» WHAT IS NEEDED
Read the listing and extract each line that includes the word "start".

» DATA EXTRACT
<<<<

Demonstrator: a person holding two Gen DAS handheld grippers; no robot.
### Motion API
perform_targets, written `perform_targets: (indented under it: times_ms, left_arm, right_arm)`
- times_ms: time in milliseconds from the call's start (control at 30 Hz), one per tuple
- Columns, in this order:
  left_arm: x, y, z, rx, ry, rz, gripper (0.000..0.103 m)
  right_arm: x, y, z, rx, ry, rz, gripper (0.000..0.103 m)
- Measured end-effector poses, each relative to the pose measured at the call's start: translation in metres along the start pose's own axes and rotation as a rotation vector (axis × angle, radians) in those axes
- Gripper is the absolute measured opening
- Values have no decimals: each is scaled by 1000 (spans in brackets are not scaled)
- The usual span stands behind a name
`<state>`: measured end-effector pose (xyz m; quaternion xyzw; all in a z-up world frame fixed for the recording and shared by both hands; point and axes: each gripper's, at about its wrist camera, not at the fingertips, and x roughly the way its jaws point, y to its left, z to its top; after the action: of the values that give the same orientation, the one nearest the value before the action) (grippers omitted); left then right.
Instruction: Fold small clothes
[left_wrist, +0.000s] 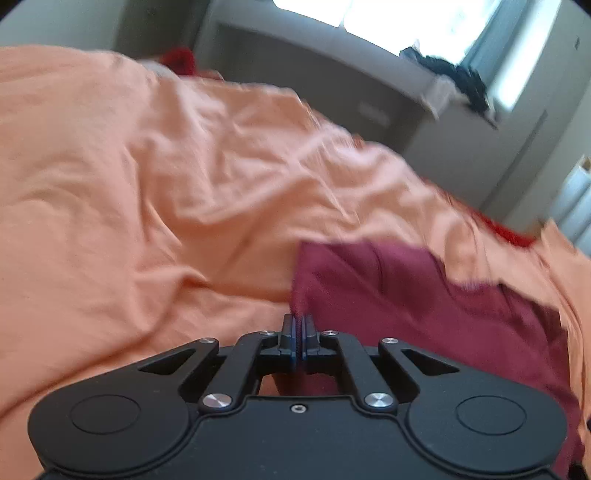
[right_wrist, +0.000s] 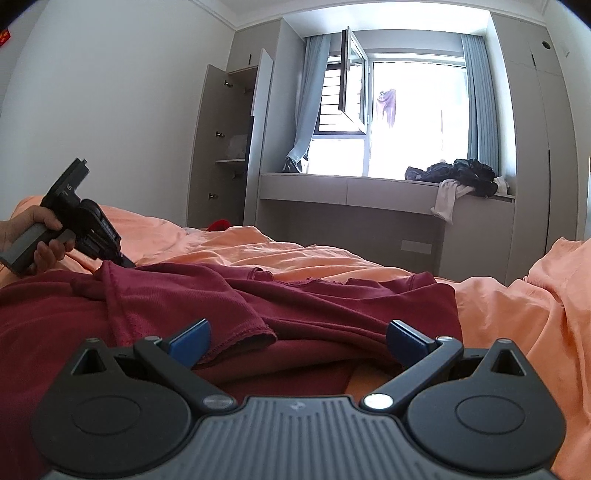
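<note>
Clamped tight, the left claw (left_wrist: 297, 325) is pinching a raised fold of the maroon garment (left_wrist: 424, 295) between its two fingers, which are meeting with only the cloth between them. In the left wrist view the claw is pointing downward at the bed, and the view is tilted, so the room is leaning across the top of the frame. The maroon garment is spreading away to the right of the claw and a little ahead of it, while the orange bedsheet (left_wrist: 147, 166) is filling everything to the left and ahead, rumpled and slightly blurred. Far beyond the claw, a dark pile of clothes (left_wrist: 454, 74) is lying on the window ledge.

In the right wrist view, the right claw (right_wrist: 297, 338) is standing wide open, its blue pads (right_wrist: 190, 341) well apart and pressing on nothing. It is pointing nearly level across the bed, low over the maroon garment (right_wrist: 258, 302), whose hemmed edge is lying between the two fingers without being gripped. The garment is stretching ahead of the claw and off to its left, with the orange bedsheet (right_wrist: 517, 314) showing to its right and beyond. Up to the left of this claw, a person's hand (right_wrist: 33, 236) is wrapping around the grey handle of the left claw (right_wrist: 127, 263), which is angling down so that its tip is meeting a lifted ridge of the maroon cloth. Straight ahead past the bed, the window ledge (right_wrist: 369, 188) is carrying the pile of dark clothes (right_wrist: 458, 173).
</note>
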<state>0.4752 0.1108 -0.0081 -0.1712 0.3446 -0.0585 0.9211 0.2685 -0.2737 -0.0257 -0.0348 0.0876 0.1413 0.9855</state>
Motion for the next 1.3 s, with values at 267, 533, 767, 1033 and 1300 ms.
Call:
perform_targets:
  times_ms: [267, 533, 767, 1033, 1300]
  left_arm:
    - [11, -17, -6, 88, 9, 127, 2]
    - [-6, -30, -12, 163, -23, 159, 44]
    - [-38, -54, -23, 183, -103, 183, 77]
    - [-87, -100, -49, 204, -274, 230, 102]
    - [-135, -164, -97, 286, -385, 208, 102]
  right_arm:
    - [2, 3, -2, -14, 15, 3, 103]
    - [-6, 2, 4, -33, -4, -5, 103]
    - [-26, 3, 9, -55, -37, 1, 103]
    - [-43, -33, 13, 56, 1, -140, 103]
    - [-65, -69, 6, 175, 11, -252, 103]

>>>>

» EXERCISE SOLUTION
- times_ms: time in milliseconds from the call's start (control at 30 Hz), one per tuple
- Measured end-effector poses, each relative to the pose measured at the call's start: translation in metres along the start pose's own axes and rotation as a rotation vector (axis × angle, radians) in those axes

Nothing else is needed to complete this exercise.